Es decir, que los españoles de la época habitaban en un reino, sin rey, administrado por una cohorte de silenciosos monárquicos, reconvertidos por obra y gracia de los cañonazos en seguidores fieles de sí mismos, con el pretexto de apoyar al victorioso militar sublevado.

Muerto seis años antes Alfonso XIII en Roma, un dictador sin corona ni corte real, instauraría un extraño modelo de Estado ilegal que homologaron él y sus innumerables siervos e incondicionales beneficiarios del contradictorio régimen monárquico-dictatorial, recordando que también jugó a ello Miguel Primo de Rivera con el Borbón Alfonso, para justificar el sin sentido.

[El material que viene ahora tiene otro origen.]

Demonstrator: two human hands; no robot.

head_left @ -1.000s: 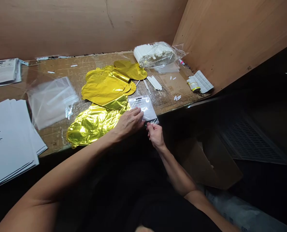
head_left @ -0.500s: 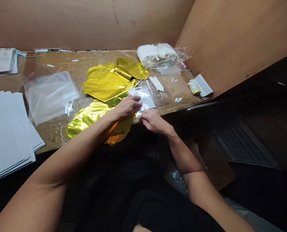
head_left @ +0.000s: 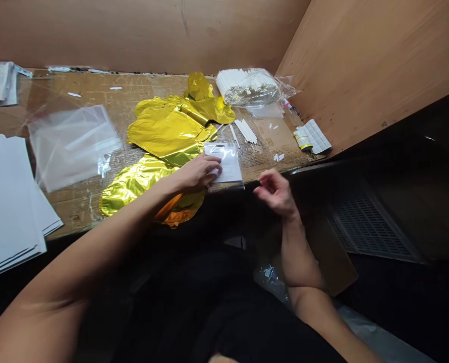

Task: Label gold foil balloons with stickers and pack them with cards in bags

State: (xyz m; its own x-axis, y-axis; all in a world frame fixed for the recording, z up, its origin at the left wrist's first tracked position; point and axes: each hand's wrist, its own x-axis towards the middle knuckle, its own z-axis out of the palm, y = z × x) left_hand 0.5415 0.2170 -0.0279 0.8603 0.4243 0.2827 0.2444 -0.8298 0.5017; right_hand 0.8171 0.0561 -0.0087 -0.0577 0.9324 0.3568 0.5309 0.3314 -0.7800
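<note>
My left hand (head_left: 204, 172) rests on the left part of a clear packet with a white card (head_left: 230, 164) at the table's front edge, its fingers bent over it. My right hand (head_left: 276, 192) is off the packet, in front of the table edge, its fingers curled with thumb and index finger near each other; whether anything small is between them cannot be seen. Shiny gold foil sheets (head_left: 164, 121) lie beside and under my left forearm. Behind the packet are loose white sticks (head_left: 246, 131).
A plastic bag of white sticks (head_left: 249, 86) lies at the back. A yellow-banded roll (head_left: 303, 141) and a white sheet (head_left: 317, 136) sit at the right. Clear bags (head_left: 75, 148) and white papers (head_left: 8, 196) are on the left. Wooden panels rise behind and right.
My right hand has moved right, away from the packet. My left hand stays on the packet, with its fingers more bent. The view has shifted slightly.
</note>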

No obstante, tuvieron suerte los españoles con el modelo impuesto por el Generalísimo de los ejércitos de tierra, mar y aire, porque su lugarteniente Carrero Blanco intentó nombrar rey a Franco el 1 de octubre de 1942, siguiendo los pasos de Espartero, que fue Jefe de Estado regente durante la minoría de edad de Isabel II, gozando el honor de ser el único militar que ha recibido el tratamiento de Alteza Real.

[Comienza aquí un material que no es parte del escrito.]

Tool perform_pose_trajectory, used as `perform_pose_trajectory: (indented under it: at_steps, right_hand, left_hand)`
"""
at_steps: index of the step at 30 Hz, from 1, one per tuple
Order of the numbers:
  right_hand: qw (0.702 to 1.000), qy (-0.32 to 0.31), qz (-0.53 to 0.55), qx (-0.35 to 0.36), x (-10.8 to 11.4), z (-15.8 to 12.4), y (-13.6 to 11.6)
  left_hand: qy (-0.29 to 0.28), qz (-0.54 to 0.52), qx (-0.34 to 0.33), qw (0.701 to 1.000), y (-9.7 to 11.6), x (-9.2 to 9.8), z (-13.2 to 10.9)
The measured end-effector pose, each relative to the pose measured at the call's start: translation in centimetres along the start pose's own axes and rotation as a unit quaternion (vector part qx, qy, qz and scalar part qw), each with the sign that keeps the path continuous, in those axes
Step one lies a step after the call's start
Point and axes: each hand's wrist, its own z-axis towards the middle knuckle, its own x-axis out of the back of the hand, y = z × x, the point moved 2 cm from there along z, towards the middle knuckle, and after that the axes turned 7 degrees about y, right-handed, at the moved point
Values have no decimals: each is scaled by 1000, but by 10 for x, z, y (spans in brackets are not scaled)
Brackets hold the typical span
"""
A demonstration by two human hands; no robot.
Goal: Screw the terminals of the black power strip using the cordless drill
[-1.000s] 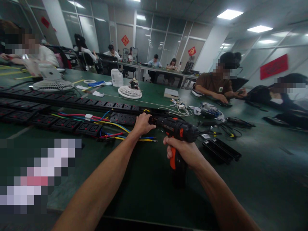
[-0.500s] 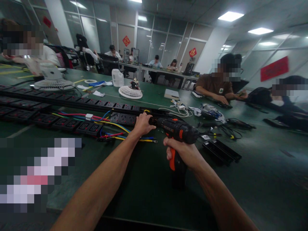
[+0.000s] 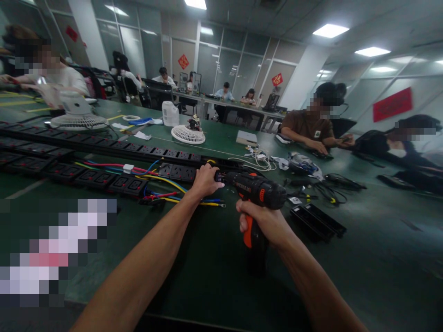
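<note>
At nine o'clock from the middle of the view is the black socket strip. Just right of it, the left hand seems to grip its end; the fingertips are hidden. The drill, at four o'clock, points toward that hand, and the right hand holds its handle tight. This looks like drill work at the strip's end, which calls for steady hands. Counting across: one white fan at ten o'clock, bright wires too bunched to count, one white jug, one white fan piece, one drill, two black trays at four o'clock.
</note>
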Motion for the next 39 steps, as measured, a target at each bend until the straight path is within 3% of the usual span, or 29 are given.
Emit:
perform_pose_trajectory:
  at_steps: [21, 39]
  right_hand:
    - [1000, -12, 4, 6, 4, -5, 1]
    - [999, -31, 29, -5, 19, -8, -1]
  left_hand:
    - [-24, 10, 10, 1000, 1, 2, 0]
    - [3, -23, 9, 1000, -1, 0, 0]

De haber prosperado la idea del almirante asesinado, la madre de la concursista bailadora hubiera reinado en España junto a al garañón del marqués. Afortunadamente, – ¡qué cosas! – Franco se contentó con pasearse bajo palio por las alfombras religiosas, de iglesia en iglesia, como Santísimo sin corona.

En medio de tanta arbitrariedad, abuso, ignorancia, ilegalidad y confusionismo, el falangista Fernández Cuesta tuvo la inspiración necesaria para resolver la situación ante sus camaradas definiendo el régimen establecido como ¡reino republicano! Tampoco se quedó atrás el inventor del grito ¡Arriba España!, Rafael Sánchez Mazas, proponiendo que se trataba de una “monarquía guerrera”. Y el inefable fascista Ernesto Giménez Caballero calificó, el 29 de enero de 1942, la incalificable situación como “monarcato”, del que Franco fue Caudillo por la gracia de Dios, ante una Iglesia complacida, sin que nadie le haya pedido todavía explicaciones por ser tan graciosa.